* [TASK REQUIREMENTS] Repeat the data that follows, keeping every character intact.

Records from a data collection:

----

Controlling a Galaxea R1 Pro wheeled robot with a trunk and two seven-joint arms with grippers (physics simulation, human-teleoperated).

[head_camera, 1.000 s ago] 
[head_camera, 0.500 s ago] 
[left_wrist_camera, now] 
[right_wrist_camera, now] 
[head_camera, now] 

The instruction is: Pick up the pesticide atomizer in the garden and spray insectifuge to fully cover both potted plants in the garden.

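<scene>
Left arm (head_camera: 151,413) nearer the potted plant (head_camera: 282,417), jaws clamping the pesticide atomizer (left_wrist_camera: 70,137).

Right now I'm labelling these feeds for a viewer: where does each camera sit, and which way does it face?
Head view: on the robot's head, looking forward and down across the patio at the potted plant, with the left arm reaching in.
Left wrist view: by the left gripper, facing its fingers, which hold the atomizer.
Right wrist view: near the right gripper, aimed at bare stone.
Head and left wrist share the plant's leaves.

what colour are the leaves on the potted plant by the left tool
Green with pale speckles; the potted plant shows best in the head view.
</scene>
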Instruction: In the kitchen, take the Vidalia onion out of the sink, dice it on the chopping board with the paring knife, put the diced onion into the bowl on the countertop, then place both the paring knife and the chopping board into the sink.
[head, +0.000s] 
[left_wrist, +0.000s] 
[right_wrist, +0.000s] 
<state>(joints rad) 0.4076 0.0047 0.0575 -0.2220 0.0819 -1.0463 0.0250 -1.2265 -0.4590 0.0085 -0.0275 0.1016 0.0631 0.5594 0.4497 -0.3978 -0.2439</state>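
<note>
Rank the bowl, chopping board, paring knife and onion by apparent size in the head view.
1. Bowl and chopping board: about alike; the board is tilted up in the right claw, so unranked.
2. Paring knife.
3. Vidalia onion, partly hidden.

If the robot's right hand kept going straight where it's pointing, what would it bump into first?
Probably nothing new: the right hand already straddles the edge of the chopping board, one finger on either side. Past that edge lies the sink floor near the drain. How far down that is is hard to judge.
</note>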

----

* [WRITTEN REPLY]
Controlling a Galaxea R1 Pro wheeled robot with a trunk and two seven-joint arms with grippers (physics simulation, human-teleoperated).

[head_camera, 1.000 s ago] 
[head_camera, 0.500 s ago] 
[left_wrist_camera, now] 
[right_wrist_camera, now] 
[head_camera, now] 

The instruction is: Pick up the pesticide atomizer in the garden and spray insectifuge to fully cover both potted plants in the garden.

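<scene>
Left arm (head_camera: 151,413) nearer the potted plant (head_camera: 282,417), jaws clamping the pesticide atomizer (left_wrist_camera: 70,137).

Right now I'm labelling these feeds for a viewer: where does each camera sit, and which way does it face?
Head view: on the robot's head, looking forward and down across the patio at the potted plant, with the left arm reaching in.
Left wrist view: by the left gripper, facing its fingers, which hold the atomizer.
Right wrist view: near the right gripper, aimed at bare stone.
Head and left wrist share the plant's leaves.

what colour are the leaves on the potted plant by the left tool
Green with pale speckles; the potted plant shows best in the head view.
</scene>
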Instruction: In the kitchen, take the Vidalia onion out of the sink, dice it on the chopping board with the paring knife, put the diced onion into the bowl on the countertop, then place both the paring knife and the chopping board into the sink.
[head, +0.000s] 
[left_wrist, +0.000s] 
[right_wrist, +0.000s] 
<state>(joints rad) 0.4076 0.0047 0.0575 -0.2220 0.0819 -1.0463 0.0250 -1.2265 -0.4590 0.0085 -0.0275 0.1016 0.0631 0.5594 0.4497 -0.3978 -0.2439</state>
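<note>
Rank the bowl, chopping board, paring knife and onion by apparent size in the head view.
1. Bowl and chopping board: about alike; the board is tilted up in the right claw, so unranked.
2. Paring knife.
3. Vidalia onion, partly hidden.

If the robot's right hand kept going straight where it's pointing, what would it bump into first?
Probably nothing new: the right hand already straddles the edge of the chopping board, one finger on either side. Past that edge lies the sink floor near the drain. How far down that is is hard to judge.
</note>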

For this exercise, nothing more remains to be given.